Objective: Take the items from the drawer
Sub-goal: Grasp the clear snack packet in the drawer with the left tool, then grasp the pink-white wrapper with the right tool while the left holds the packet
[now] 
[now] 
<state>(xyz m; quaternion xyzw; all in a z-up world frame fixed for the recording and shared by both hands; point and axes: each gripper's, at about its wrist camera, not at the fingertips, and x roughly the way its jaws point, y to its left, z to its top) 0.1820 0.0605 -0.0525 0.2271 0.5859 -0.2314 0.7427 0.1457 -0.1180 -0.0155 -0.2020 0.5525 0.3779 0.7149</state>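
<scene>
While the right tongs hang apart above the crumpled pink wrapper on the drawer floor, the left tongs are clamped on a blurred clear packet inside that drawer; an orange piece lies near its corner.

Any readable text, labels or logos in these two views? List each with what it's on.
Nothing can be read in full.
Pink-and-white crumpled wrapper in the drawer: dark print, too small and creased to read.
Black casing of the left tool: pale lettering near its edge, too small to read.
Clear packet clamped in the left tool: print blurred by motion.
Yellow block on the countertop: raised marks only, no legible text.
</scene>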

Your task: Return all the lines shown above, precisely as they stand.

Response area:
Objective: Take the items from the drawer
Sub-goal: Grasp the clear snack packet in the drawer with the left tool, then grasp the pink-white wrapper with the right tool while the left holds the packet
[now] 
[now] 
<state>(xyz m; quaternion xyzw; all in a z-up world frame fixed for the recording and shared by both hands; point and axes: each gripper's, at about its wrist camera, not at the fingertips, and x roughly the way its jaws point, y to its left, z to its top) 0.1820 0.0605 -0.0525 0.2271 0.5859 -0.2314 0.7427 0.1457 -0.1180 -0.0155 -0.2020 0.5525 0.3779 0.7149</state>
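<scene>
While the right tongs hang apart above the crumpled pink wrapper on the drawer floor, the left tongs are clamped on a blurred clear packet inside that drawer; an orange piece lies near its corner.

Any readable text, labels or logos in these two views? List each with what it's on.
Nothing can be read in full.
Pink-and-white crumpled wrapper in the drawer: dark print, too small and creased to read.
Black casing of the left tool: pale lettering near its edge, too small to read.
Clear packet clamped in the left tool: print blurred by motion.
Yellow block on the countertop: raised marks only, no legible text.
</scene>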

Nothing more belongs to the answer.